> [Data block]:

- Opening Delimiter -

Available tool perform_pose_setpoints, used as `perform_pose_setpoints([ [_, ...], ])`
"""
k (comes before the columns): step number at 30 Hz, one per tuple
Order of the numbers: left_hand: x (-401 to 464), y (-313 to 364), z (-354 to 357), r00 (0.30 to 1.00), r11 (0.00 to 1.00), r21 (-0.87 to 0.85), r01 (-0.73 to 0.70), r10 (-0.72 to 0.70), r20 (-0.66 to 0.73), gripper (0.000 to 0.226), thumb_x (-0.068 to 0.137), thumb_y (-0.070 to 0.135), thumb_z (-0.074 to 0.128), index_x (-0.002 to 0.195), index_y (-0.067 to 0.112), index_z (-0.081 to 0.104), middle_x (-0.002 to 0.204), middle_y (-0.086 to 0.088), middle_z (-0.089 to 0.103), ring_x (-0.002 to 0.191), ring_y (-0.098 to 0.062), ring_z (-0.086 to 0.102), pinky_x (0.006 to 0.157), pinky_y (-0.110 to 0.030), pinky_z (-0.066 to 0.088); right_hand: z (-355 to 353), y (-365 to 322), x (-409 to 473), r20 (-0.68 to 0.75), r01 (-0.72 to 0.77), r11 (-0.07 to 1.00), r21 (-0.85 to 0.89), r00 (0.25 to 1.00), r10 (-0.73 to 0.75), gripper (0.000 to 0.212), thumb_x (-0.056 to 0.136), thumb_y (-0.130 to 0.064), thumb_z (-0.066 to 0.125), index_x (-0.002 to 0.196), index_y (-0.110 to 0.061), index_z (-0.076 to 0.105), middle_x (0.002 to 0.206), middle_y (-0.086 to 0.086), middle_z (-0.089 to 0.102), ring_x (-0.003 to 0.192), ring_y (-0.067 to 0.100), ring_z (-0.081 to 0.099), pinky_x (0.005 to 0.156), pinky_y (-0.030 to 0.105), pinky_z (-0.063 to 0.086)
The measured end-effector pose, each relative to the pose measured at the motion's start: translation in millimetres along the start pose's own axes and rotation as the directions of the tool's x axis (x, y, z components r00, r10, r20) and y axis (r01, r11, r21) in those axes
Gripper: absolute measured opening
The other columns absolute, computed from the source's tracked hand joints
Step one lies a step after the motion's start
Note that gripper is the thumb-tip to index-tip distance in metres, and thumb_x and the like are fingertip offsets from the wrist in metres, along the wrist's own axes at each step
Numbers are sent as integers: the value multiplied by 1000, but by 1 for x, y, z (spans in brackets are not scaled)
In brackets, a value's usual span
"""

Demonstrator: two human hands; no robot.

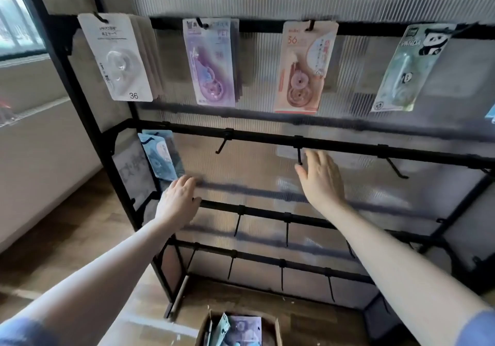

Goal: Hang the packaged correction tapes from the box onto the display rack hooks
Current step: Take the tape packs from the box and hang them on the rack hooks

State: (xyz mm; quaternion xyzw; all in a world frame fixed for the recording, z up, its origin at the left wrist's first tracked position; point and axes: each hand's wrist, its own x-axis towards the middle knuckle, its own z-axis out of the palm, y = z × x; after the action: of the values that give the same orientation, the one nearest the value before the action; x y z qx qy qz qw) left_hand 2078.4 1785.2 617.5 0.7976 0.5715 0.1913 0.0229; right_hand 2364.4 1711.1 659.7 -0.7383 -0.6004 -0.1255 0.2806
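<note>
1. Right hand (320, 178) is raised with fingers straight and spread, holding nothing; its fingertips lie just beside a bare black hook (299, 156) on the second rail of the display rack (80, 99), probably steadying or gauging that hook before a pack goes on it.
2. Left hand (179, 201) is lower and to the left, fingers loosely bent, empty as far as the view shows; its fingertips are at the bottom edge of the blue correction tape packs (160, 155) hanging at the left end of the same rail, seemingly settling them so they hang straight.
3. Outward along the second rail, two more hooks stand bare, one between the hands and one to the far right.
4. On the top rail, four hooks carry packs, each grouped by design so fronts face out: white packs (117, 58) at the left, then purple packs (210, 62), a peach pack (304, 66), and a panda pack (409, 69) hanging tilted at the right.
5. Lower rails hold only bare hooks.
6. Nearest the person, on the wooden floor, the cardboard box (276, 327) sits open with more packaged correction tapes (241, 329) inside, within reach below the rack; much of the hanging seems left to do.
</note>
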Motion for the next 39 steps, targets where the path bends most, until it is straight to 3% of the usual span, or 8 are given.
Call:
perform_pose_setpoints([
  [5, -14, -13, 34, 996, 999, 4, 32, -32, 78, 46, 87, 18, 54, 132, 12, 46, 137, -5, 45, 126, -26, 38, 100, -38, 34, 33, 9, -33, 103, -84, 996, 3, 991, 83, 59, 96, -34, 45, 144, -6, 27, 142, 15, 40, 127, 28, 41, 101, 33, 38],
  [16, -64, -27, 146, 970, 999, 14, 33, -36, 242, 46, 86, 14, 51, 131, 11, 47, 137, -8, 45, 126, -29, 37, 100, -41, 35, 131, 48, -116, 358, -134, 988, -72, 922, 151, 53, 97, -30, 46, 142, -6, 30, 140, 15, 41, 125, 29, 41, 100, 34, 36],
  [22, -113, -51, 223, 919, 999, -29, 45, -30, 392, 43, 84, 16, 56, 125, 4, 51, 133, -14, 48, 123, -34, 41, 104, -45, 34, 196, 63, -181, 522, -160, 981, -109, 831, 193, 54, 97, -30, 45, 143, -8, 28, 143, 15, 37, 130, 29, 38, 104, 36, 34],
  [27, -156, -69, 278, 872, 992, -65, 107, -62, 486, 45, 77, 17, 56, 119, 0, 55, 124, -20, 53, 116, -41, 48, 95, -52, 41, 238, 72, -239, 637, -128, 982, -139, 747, 187, 53, 97, -31, 43, 143, -11, 27, 143, 11, 37, 128, 26, 39, 102, 33, 36],
  [32, -191, -78, 331, 843, 998, 1, 65, -55, 536, 44, 91, 21, 52, 133, 9, 45, 141, -9, 42, 129, -27, 37, 100, -39, 33, 288, 86, -294, 707, -98, 980, -176, 680, 195, 54, 97, -31, 43, 144, -9, 27, 141, 11, 39, 129, 27, 37, 106, 34, 31],
  [39, -267, -116, 436, 764, 997, 26, 69, -69, 642, 45, 89, 19, 53, 132, 11, 44, 139, -5, 42, 126, -26, 38, 98, -36, 34, 370, 104, -391, 783, -79, 981, -175, 593, 187, 50, 96, -30, 45, 140, -10, 33, 134, 10, 44, 125, 27, 40, 103, 36, 32],
])
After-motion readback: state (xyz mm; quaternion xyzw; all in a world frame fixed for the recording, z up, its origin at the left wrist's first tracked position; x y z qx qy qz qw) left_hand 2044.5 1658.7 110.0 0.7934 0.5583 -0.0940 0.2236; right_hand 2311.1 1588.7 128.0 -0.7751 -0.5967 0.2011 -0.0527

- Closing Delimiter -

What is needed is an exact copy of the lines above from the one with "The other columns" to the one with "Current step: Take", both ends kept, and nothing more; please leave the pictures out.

> [Written response]:
The other columns absolute, computed from the source's tracked hand joints
Step one lies a step after the motion's start
Note that gripper is the thumb-tip to index-tip distance in metres, and thumb_x and the like are fingertip offsets from the wrist in metres, along the wrist's own axes at each step
Numbers are sent as integers: the value multiplied by 1000, but by 1 for x, y, z (spans in brackets are not scaled)
In brackets, a value's usual span
"""

Demonstrator: two human hands; no robot.


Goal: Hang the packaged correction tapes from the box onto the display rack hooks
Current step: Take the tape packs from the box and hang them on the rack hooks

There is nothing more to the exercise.